- [Aim of the exercise]: A verbatim copy of the data is wanted, minus any picture in it.

- [Given information]:
BEGIN

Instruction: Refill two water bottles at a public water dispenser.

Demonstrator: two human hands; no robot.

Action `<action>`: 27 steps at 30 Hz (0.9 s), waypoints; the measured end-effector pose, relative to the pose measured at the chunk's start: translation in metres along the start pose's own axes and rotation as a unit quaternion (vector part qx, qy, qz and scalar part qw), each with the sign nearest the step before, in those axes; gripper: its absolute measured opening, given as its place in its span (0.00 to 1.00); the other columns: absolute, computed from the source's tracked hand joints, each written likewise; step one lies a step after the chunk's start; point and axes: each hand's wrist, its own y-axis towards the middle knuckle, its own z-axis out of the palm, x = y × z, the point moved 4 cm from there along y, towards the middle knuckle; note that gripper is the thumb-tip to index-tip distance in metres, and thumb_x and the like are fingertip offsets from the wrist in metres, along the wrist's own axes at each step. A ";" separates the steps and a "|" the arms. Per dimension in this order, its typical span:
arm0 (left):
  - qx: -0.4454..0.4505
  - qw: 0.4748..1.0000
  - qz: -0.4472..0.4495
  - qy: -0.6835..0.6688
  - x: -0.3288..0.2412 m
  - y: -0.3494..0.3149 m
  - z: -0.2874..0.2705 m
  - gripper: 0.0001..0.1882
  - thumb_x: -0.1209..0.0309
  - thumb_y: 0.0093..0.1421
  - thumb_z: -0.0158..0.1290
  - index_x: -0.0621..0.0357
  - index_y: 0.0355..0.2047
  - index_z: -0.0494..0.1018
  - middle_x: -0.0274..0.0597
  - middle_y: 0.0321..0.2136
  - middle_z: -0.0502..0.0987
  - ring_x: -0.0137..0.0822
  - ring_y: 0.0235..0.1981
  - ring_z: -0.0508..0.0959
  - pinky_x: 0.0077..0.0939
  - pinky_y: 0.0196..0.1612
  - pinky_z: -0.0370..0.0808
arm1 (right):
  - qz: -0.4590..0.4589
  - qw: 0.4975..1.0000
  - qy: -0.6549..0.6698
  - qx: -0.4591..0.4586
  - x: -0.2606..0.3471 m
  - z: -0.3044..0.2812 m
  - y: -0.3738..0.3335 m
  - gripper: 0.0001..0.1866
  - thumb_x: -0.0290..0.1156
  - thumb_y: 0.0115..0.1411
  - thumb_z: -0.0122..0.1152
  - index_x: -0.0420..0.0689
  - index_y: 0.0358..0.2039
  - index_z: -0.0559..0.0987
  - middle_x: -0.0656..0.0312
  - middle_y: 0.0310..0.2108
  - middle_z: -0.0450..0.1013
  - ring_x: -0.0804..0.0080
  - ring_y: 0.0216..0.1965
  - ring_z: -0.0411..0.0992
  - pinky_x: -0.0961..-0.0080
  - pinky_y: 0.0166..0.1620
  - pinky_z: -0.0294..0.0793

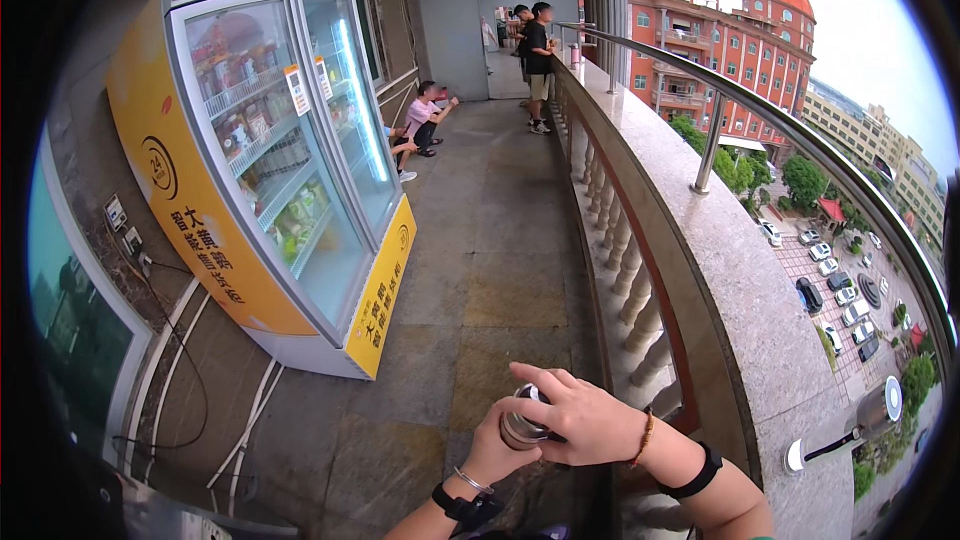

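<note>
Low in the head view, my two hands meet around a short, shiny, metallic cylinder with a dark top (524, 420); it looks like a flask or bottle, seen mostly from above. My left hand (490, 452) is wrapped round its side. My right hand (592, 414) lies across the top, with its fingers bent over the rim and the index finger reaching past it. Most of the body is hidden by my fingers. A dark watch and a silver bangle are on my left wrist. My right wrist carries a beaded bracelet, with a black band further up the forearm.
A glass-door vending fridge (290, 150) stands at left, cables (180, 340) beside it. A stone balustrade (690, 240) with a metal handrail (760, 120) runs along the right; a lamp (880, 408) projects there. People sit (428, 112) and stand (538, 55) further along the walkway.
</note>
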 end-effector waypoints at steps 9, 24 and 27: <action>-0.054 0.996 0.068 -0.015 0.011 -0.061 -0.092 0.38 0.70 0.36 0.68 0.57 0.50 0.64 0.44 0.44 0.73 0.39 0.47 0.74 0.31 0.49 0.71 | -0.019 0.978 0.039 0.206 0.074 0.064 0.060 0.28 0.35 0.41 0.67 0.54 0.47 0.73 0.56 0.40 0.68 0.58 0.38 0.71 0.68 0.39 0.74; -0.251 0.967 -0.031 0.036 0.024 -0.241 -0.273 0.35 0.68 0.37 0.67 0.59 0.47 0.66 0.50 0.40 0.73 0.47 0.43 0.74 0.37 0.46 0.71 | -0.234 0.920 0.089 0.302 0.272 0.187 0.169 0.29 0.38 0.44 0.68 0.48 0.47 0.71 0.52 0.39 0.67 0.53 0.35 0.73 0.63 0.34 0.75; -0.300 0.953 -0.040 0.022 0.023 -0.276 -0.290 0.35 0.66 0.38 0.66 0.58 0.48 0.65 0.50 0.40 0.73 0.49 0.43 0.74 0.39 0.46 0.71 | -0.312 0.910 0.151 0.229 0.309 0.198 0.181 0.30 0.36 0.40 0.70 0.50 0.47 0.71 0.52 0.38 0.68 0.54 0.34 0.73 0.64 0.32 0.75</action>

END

- [Answer section]:
Instruction: Refill two water bottles at a public water dispenser.

Demonstrator: two human hands; no robot.

Action `<action>`: 27 steps at 30 Hz (0.9 s), waypoints; the measured end-effector pose, relative to the pose measured at the chunk's start: translation in metres along the start pose's own axes and rotation as a unit quaternion (vector part qx, qy, qz and scalar part qw), each with the sign nearest the step before, in those axes; gripper: its absolute measured opening, given as its place in its span (0.00 to 1.00); the other columns: absolute, computed from the source's tracked hand joints, each written likewise; step one lies a step after the chunk's start; point and axes: each hand's wrist, its own y-axis towards the middle knuckle, its own z-axis out of the palm, x = y × z, the point moved 4 cm from there along y, towards the middle knuckle; note that gripper is the thumb-tip to index-tip distance in metres, and thumb_x and the like are fingertip offsets from the wrist in metres, along the wrist's own axes at each step. A ";" separates the steps and a "|" the arms. Per dimension in this order, its typical span:
arm0 (left):
  - qx: -0.4454..0.4505
  - qw: 0.4748..1.0000
  - qz: -0.4472..0.4495
  - qy: -0.6835..0.6688
  - x: -0.3288..0.2412 m
  - y: -0.3494..0.3149 m
  - z: -0.2874..0.2705 m
  - gripper: 0.0001..0.1882
  - thumb_x: -0.1209..0.0309
  - thumb_y: 0.0093..0.1421
  - thumb_z: -0.0158..0.1290
  - index_x: -0.0621..0.0357
  - index_y: 0.0355..0.2047
  - index_z: -0.0494..0.1018
  - middle_x: -0.0274..0.0597
  - middle_y: 0.0321..0.2136
  - middle_z: -0.0502..0.0987
  - ring_x: -0.0137..0.0822
  - ring_y: 0.0235..0.1981
  - ring_z: -0.0508..0.0959
  - pinky_x: 0.0077..0.0939
  - pinky_y: 0.0196..0.1612
  - pinky_z: -0.0370..0.0808
arm1 (right):
  - qz: -0.4590..0.4589
  - qw: 0.4975..1.0000
  - qy: -0.6549..0.6698
  - qx: -0.4591..0.4586
  - x: -0.2606..0.3471 m
  - z: -0.3044..0.2812 m
  - y: -0.3738..0.3335 m
  - gripper: 0.0001..0.1866
  - thumb_x: -0.0290..0.1156
  - thumb_y: 0.0115..0.1411
  - thumb_z: -0.0122..0.1152
  - index_x: -0.0420..0.0689
  - index_y: 0.0358..0.2039
  - index_z: -0.0559..0.0987
  - middle_x: -0.0656..0.0312
  - middle_y: 0.0310..0.2108
  - middle_z: -0.0450..0.1013
  - ring_x: -0.0804..0.0080
  - ring_y: 0.0216..0.1965
  - ring_z: -0.0411..0.0992
  - pinky_x: -0.0961..-0.0080
  - pinky_y: 0.0166..0.1620
  - pinky_z: -0.0294..0.0793


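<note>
Low in the head view, my two hands meet around a short, shiny, metallic cylinder with a dark top (524, 420); it looks like a flask or bottle, seen mostly from above. My left hand (490, 452) is wrapped round its side. My right hand (592, 414) lies across the top, with its fingers bent over the rim and the index finger reaching past it. Most of the body is hidden by my fingers. A dark watch and a silver bangle are on my left wrist. My right wrist carries a beaded bracelet, with a black band further up the forearm.
A glass-door vending fridge (290, 150) stands at left, cables (180, 340) beside it. A stone balustrade (690, 240) with a metal handrail (760, 120) runs along the right; a lamp (880, 408) projects there. People sit (428, 112) and stand (538, 55) further along the walkway.
</note>
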 end-effector waypoints at steps 9, 24 and 27: <action>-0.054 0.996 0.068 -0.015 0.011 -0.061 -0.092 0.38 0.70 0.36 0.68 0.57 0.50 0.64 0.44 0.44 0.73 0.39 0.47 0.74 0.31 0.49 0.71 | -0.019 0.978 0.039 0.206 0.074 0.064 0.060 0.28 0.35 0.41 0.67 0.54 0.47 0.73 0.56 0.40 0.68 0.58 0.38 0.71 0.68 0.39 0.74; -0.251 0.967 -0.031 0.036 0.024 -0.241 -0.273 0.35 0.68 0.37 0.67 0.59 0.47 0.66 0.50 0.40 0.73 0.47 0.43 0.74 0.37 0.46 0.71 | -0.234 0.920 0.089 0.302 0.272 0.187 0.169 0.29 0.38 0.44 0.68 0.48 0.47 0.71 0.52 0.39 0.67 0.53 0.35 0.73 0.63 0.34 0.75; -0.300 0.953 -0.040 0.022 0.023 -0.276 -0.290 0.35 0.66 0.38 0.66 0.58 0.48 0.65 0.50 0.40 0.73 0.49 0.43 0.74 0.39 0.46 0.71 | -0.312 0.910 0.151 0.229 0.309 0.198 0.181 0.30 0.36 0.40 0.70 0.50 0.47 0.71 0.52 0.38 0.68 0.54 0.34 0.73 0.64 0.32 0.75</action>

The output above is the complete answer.